Where a line below includes the word "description", copy that line.

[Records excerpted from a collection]

****************************************

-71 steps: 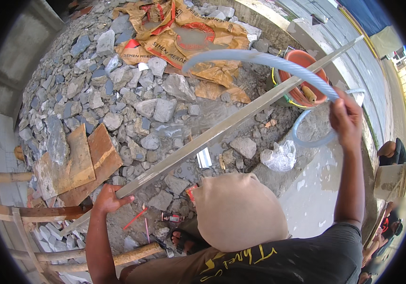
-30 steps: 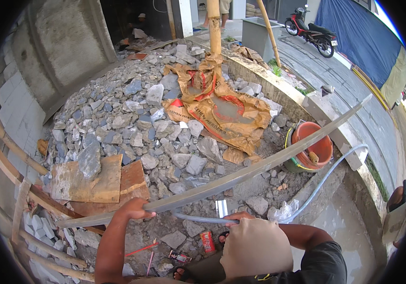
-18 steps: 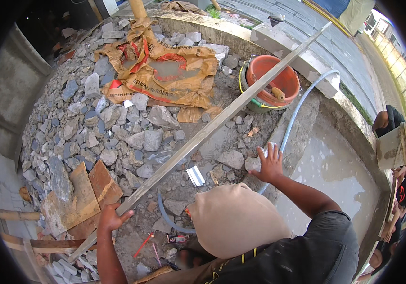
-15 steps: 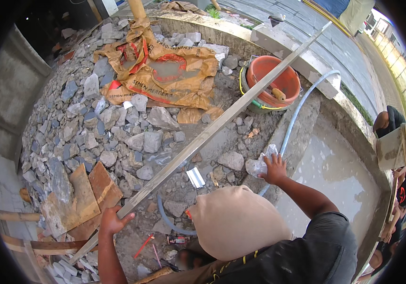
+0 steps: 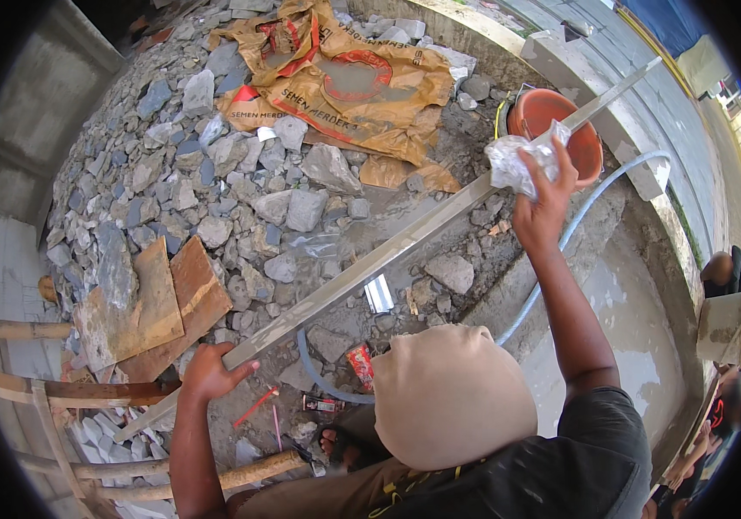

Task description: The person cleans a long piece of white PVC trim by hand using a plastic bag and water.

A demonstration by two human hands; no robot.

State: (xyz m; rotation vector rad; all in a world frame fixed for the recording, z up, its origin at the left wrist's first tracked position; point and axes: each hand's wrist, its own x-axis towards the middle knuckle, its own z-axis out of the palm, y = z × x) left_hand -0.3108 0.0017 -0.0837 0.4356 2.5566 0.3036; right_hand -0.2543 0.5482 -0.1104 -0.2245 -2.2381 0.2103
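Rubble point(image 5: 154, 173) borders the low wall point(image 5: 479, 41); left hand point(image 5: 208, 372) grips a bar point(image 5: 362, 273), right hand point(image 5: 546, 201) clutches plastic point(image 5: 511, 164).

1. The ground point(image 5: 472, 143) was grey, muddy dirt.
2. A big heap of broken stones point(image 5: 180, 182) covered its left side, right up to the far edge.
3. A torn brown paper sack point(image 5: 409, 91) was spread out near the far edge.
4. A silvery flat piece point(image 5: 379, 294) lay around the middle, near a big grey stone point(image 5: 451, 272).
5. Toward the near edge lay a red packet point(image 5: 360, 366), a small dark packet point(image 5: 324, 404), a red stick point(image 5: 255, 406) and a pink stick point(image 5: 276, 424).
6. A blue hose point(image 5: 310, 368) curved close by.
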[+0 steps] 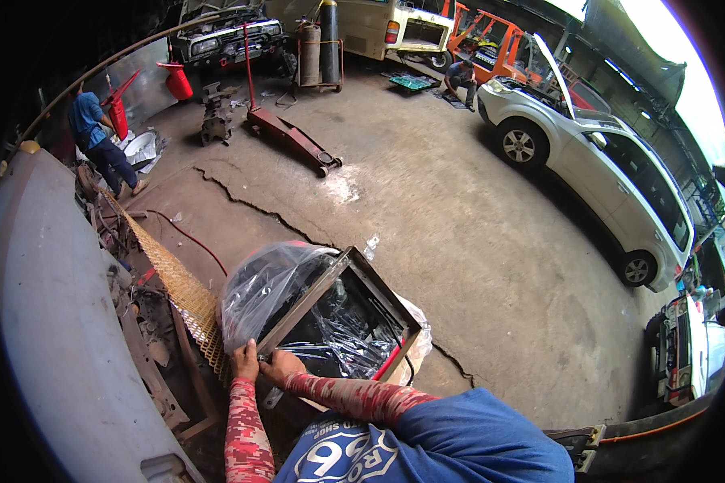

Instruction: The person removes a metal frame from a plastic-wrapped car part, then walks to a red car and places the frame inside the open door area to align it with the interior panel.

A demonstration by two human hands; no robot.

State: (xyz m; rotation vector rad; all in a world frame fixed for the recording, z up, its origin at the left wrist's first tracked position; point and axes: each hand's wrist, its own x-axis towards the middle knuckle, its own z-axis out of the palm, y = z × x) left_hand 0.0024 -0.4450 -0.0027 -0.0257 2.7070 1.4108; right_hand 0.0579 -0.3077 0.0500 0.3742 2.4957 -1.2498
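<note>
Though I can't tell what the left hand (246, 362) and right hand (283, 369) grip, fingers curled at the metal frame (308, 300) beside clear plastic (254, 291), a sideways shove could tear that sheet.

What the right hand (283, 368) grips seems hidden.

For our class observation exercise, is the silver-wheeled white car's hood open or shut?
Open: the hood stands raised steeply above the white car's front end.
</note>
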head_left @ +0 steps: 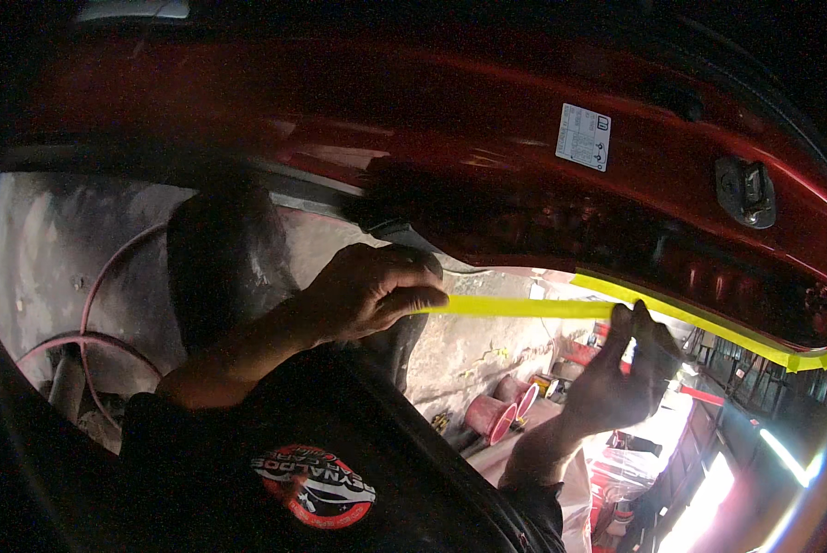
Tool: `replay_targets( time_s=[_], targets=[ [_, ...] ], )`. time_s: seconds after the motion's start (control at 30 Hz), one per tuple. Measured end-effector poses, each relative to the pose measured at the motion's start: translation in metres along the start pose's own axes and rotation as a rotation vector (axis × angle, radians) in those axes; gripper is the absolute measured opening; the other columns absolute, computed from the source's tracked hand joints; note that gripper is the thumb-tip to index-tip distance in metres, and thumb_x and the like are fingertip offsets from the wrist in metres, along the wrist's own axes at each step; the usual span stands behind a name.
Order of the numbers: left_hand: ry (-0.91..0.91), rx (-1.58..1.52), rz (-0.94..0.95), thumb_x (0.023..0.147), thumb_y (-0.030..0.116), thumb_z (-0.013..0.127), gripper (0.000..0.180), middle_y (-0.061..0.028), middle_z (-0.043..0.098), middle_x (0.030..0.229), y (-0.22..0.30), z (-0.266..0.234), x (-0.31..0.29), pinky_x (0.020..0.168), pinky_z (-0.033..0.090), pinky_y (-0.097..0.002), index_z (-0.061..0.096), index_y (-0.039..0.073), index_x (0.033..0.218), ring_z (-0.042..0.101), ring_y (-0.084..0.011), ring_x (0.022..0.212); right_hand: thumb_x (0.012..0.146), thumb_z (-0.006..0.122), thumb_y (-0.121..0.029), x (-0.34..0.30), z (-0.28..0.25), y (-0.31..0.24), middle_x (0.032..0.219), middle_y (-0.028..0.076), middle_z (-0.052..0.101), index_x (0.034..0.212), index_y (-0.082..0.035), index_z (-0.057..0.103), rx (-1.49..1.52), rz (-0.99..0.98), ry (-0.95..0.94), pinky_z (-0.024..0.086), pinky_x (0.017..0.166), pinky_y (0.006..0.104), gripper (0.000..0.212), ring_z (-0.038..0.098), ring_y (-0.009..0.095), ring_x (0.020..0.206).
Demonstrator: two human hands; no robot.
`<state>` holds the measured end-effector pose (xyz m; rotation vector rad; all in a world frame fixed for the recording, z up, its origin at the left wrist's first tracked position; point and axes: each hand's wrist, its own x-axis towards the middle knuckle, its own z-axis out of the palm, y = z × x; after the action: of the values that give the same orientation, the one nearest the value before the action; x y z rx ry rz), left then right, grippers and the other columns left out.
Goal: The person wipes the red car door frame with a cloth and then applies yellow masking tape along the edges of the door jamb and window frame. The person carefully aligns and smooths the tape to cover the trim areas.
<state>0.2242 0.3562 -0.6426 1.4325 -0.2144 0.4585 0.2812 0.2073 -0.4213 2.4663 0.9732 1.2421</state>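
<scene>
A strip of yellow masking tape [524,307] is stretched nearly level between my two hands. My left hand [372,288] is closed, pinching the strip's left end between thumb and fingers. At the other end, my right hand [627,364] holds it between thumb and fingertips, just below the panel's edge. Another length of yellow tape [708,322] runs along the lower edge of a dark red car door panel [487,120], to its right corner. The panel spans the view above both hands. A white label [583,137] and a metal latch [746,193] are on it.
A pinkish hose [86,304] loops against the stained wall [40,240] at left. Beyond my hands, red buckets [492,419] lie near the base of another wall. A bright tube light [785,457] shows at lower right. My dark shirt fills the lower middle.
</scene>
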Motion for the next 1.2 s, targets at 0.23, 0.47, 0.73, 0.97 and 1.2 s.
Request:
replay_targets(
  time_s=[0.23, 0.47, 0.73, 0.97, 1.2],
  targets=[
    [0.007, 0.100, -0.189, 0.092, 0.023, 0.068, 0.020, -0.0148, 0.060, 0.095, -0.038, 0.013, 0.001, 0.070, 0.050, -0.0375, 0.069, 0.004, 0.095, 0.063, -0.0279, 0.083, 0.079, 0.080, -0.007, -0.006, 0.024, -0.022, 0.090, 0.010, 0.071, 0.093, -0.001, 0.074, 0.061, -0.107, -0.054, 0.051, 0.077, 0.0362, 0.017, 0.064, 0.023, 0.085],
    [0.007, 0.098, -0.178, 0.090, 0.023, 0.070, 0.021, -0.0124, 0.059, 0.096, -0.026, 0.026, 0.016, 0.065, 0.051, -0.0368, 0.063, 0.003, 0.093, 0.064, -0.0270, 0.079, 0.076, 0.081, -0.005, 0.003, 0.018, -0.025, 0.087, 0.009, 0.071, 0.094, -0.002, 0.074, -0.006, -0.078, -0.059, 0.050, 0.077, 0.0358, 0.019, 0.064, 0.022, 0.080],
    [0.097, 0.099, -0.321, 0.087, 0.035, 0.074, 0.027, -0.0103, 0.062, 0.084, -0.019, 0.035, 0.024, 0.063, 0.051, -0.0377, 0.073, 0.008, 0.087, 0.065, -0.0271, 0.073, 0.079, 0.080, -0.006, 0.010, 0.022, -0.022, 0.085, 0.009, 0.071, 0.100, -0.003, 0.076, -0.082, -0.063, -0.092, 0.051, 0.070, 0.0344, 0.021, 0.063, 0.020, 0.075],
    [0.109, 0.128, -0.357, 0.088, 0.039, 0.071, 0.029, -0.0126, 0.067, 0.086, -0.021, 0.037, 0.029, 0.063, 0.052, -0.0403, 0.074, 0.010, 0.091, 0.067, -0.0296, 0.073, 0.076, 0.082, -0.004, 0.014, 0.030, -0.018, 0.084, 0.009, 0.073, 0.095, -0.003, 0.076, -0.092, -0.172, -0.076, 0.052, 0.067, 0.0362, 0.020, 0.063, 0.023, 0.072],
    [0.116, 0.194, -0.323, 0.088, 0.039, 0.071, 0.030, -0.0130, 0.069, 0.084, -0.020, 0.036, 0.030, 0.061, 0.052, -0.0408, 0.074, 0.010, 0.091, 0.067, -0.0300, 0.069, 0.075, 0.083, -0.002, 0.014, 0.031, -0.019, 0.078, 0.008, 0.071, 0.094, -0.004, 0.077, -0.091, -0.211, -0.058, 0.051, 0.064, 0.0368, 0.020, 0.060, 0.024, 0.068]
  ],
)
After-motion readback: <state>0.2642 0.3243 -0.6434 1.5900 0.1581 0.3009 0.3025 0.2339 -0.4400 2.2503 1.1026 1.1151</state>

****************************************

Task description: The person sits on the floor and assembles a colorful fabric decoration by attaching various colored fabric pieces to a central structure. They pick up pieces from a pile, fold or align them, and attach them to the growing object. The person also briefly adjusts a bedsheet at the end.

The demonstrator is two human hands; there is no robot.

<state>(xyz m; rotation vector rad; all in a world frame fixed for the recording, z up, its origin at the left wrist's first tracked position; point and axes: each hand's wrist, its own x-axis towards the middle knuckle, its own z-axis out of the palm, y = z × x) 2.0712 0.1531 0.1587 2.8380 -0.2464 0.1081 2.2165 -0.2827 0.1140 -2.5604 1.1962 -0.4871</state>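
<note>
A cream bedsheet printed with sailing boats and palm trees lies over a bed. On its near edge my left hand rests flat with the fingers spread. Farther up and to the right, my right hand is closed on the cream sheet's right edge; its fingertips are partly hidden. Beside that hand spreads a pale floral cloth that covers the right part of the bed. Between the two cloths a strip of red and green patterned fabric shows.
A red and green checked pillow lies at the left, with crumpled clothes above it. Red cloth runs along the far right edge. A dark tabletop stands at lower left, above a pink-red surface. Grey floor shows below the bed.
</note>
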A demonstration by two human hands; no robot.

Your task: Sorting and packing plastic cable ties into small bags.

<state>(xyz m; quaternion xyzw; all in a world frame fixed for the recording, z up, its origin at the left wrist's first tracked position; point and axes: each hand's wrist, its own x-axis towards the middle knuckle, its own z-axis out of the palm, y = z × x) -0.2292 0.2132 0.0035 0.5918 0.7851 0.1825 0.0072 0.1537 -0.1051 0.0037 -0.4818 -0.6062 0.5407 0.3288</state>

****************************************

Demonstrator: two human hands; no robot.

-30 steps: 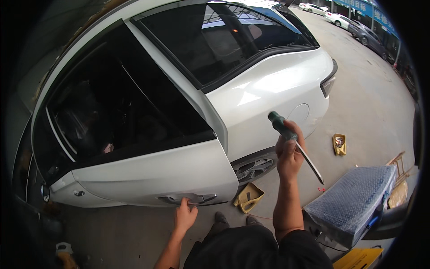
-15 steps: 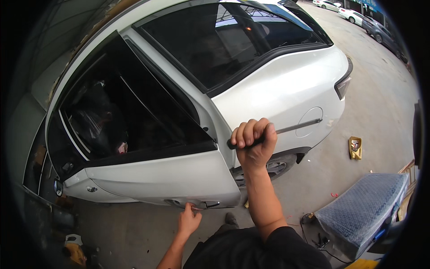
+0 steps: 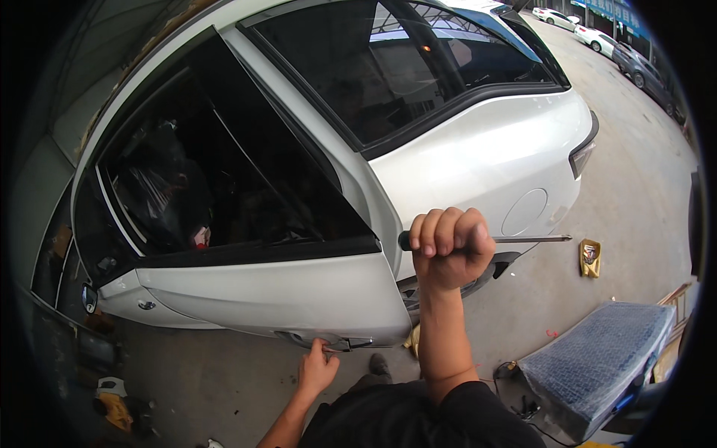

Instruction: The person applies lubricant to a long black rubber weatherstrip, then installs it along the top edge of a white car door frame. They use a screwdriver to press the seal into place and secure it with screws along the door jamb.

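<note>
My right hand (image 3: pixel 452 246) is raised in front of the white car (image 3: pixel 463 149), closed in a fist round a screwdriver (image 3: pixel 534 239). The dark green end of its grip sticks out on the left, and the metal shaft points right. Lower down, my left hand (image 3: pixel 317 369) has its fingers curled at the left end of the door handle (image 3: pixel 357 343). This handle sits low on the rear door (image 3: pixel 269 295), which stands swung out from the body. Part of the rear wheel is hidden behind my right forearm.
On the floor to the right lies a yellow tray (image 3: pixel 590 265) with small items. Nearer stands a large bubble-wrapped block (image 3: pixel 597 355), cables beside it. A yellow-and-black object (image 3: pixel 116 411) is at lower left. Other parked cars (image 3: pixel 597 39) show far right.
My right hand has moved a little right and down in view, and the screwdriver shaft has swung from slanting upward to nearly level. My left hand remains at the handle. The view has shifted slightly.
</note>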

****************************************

### Task output
Task description: The person cleans a long piece of white PVC trim by hand using a plastic bag and water.
Task description: The person sits on the floor and assembles a colorful fabric decoration by attaching various colored fabric pieces to a central structure. They pick up pieces from a pile, fold or align them, and attach them to the growing object. The person also briefly adjusts a bedsheet at the end.

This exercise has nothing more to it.